Task prompt:
Go to the line containing "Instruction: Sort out" below; retype it and all following lines exactly, and leave out the pictures.
** Opening Provided records block **
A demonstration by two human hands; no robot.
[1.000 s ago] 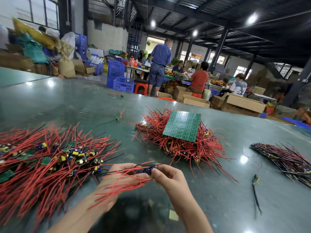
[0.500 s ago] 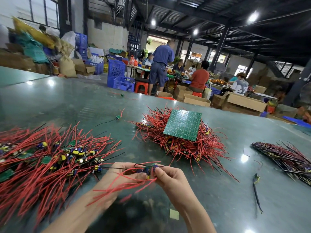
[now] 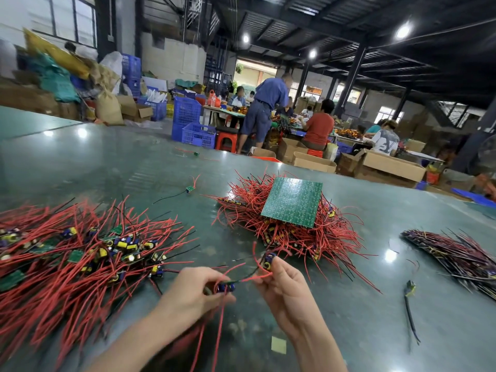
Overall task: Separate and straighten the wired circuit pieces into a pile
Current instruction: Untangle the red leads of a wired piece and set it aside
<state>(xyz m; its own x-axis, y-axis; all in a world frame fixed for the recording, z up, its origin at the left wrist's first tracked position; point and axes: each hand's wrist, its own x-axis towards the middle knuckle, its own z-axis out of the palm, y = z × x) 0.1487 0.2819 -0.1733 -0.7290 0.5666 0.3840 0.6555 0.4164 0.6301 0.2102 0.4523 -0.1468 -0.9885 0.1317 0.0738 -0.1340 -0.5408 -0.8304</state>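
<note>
Circuit pieces: two held above bench (image 3: 349, 331), near front edge. Left hand (image 3: 188, 294) pinches one piece (image 3: 226, 287); right hand (image 3: 281, 285) pinches second piece (image 3: 269, 260); red wires still bridge them. Tangled heap (image 3: 80, 259) left, large, untouched. Sorted pile (image 3: 281, 226) ahead, green board (image 3: 294, 201) on top. Judged roughly midway. Versus half-second earlier: hands pulled apart, right piece lifted clear.

Glossy, smooth dark-green desk (image 3: 112, 167), mirroring ceiling lights. Red plastic-sheathed wires (image 3: 335, 237), slightly shiny, at mid-desk under matt green circuit board (image 3: 294, 201). Plain brown cardboard boxes (image 3: 389, 165) beyond far edge.
</note>
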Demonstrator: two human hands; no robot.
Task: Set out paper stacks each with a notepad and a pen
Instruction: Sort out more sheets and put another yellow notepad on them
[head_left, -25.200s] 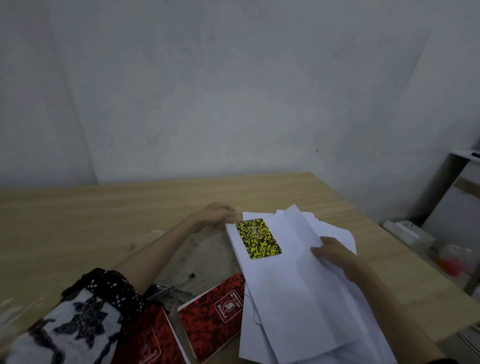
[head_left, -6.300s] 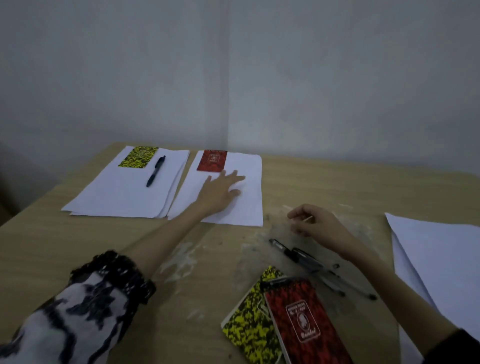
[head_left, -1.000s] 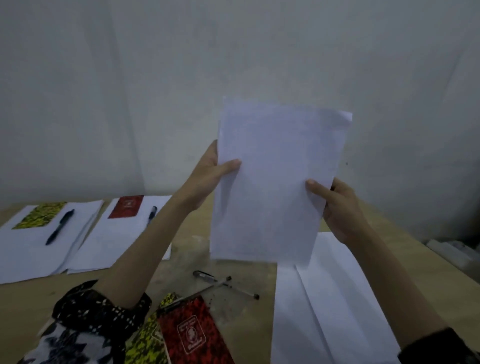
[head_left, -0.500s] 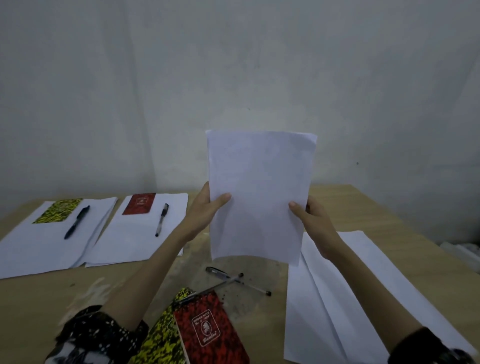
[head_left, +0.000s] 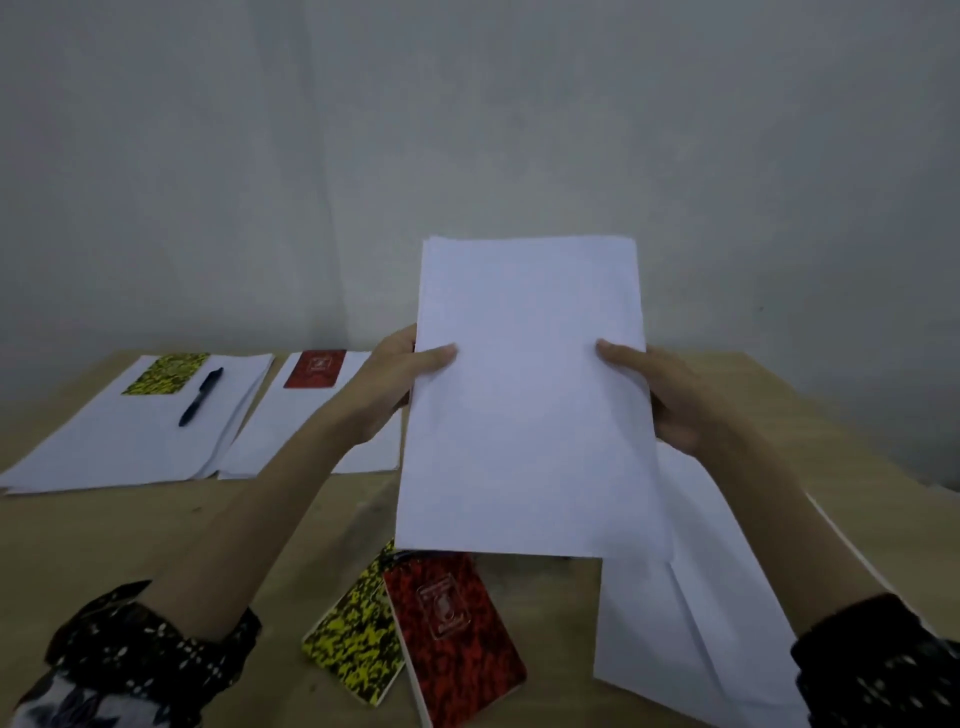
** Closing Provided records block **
Output of the exercise:
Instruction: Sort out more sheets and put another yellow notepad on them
[head_left, -25.200s] 
[head_left, -6.300s] 
[head_left, -1.000s] 
[head_left, -0.500s] 
[head_left, +0.000s] 

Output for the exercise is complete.